Enable ClickHouse aggregation

The feature was added in v0.12.0. It's enabled by default since v0.13.0 (#157). You can disable it be setting internal-aggregation = false to use aggregation in graphite-clickhouse.

[clickhouse]
# ClickHouse-side aggregation
internal-aggregation = true
# maximum number of points per metric. It should be set to 4096 or less for ClickHouse older than 20.8
# https://github.com/ClickHouse/ClickHouse/commit/d7871f3976e4f066c6efb419db22725f476fd9fa
max-data-points = 1048576

The only known frontend supporting passing maxDataPoints from requests is carbonapi>=0.14. Protocol should be set to carbonapi_v3_pb for this feature to fully work, see config->backendv2->backends->protocol.

But even without mentioned adjustments, internal-aggregation improves the whole picture by implementing whisper-like aggregation behavior (see below).

Compatible ClickHouse versions

The feature uses ClickHouse aggregation combinator -Resample.
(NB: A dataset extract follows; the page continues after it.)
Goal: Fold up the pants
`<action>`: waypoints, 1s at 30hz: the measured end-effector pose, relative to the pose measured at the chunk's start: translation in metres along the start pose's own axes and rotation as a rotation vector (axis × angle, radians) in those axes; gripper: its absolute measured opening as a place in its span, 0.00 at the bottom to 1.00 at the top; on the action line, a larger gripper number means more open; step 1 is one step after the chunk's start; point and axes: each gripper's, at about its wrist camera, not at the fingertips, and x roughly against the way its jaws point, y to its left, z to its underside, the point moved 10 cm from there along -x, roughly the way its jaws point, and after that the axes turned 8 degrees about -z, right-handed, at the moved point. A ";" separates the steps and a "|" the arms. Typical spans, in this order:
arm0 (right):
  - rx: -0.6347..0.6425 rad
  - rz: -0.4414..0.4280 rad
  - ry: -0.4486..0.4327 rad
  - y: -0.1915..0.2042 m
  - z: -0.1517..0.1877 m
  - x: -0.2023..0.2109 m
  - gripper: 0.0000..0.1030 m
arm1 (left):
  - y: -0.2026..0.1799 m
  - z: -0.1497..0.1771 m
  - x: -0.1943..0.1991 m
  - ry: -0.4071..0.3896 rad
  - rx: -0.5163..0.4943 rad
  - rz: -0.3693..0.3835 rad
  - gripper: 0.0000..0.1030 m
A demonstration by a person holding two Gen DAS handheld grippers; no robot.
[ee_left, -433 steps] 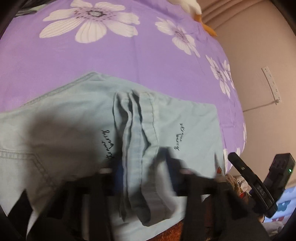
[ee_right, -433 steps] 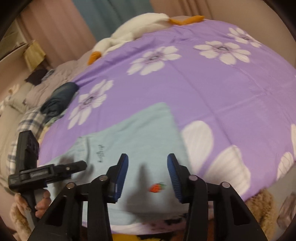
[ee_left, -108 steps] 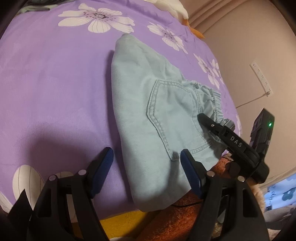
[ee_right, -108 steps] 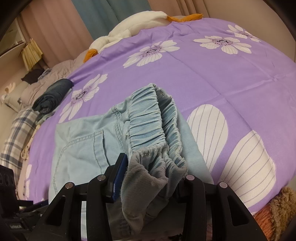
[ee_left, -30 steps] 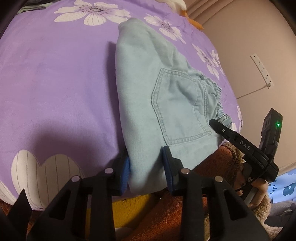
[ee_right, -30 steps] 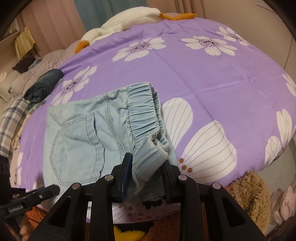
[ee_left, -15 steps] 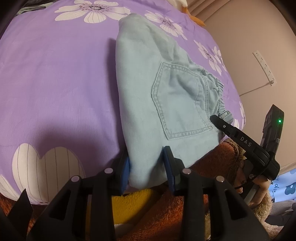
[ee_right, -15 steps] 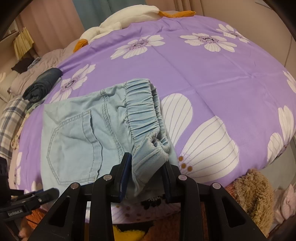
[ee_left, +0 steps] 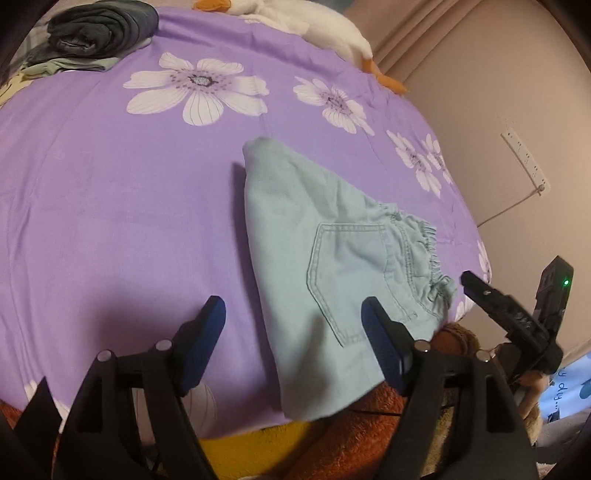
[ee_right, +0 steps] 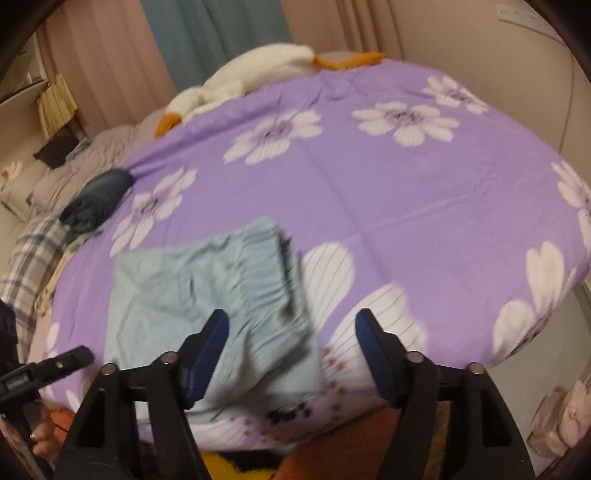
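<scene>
Pale blue pants (ee_left: 332,266), folded into a compact bundle, lie on a purple bedspread (ee_left: 110,206) printed with large white flowers, close to the near edge of the bed. In the left wrist view the bundle's long axis runs from the near edge away up the bed, leaning a little left. Its far end narrows to a rounded folded corner, and its near end slightly overhangs the bed edge. A stitched back pocket (ee_left: 351,280) faces up on the right half, and the gathered elastic waistband (ee_left: 424,254) runs along the right side, toward the wall.

The left gripper (ee_left: 293,334) hovers low over the near end of the pants with its jaws spread wide. The blue pads sit either side of the bundle's near part and hold nothing.

The right gripper (ee_right: 291,349) is also spread wide and holds nothing. In its view, blurred by motion, the pants (ee_right: 207,306) lie below and ahead of it, with the waistband (ee_right: 273,273) on the side nearer the middle of the bed. The left pad overlaps the cloth in the picture; whether it touches cannot be told.

A rolled dark garment (ee_left: 99,26) rests at the far left of the bed, well apart from the pants. A white plush goose (ee_right: 255,74) with orange feet lies along the far edge
</scene>
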 end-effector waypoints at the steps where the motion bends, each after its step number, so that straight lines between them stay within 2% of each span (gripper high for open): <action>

This aggregator is available since version 19.11

Note: version 0.12 is compatible only with CH 20.1.13.105, 20.3.10.75, 20.4.5.36, 20.5.2.7 or newer since it uses -OrNull modifier.

Generally, it's a good idea to always use the latest LTS ClickHouse release to have the actual version.

Upgrade

Upgrade the carbonapi to version 0.14.0 or greater
Upgrade graphite-clickhouse to version 0.12.0 or greater
Set the backendv2->backends->protocol: carbonapi_v3_pb in carbonapi only after graphite-clickhouse is upgraded
Upgrade ClickHouse
Enable internal-aggregation in graphite-clickhouse

Historical remark: schemes and changes overview

Classic whisper scheme

header:
xFilesFactor: [0, 1]
aggregation: {avg,sum,min,max,...}
retention: 1d:1m,1w:5m,1y:1h
data:
archive1: 1440 points
archive2: 2016 points
archive3: 8760 points

Retention description:
- Stores point/1m for one day
- Stores point/5m for one week
- Stores point/1h for one year
- Older points than any of mentioned age are overwriten by new incoming points
Each archive filled up simultaneously
Aggregation on the fly during writing
xFilesFactor controls if points from archive(N) should be aggregated into archive(N+1)
Points are selected only from one archive, with the most precision:
- from <= now-1d -> archive1
- from <= now-7d -> archive2
- else -> archive3

Historical graphite-clickhouse way

Storing: GraphiteMergeTree table engine in ClickHouse (CH)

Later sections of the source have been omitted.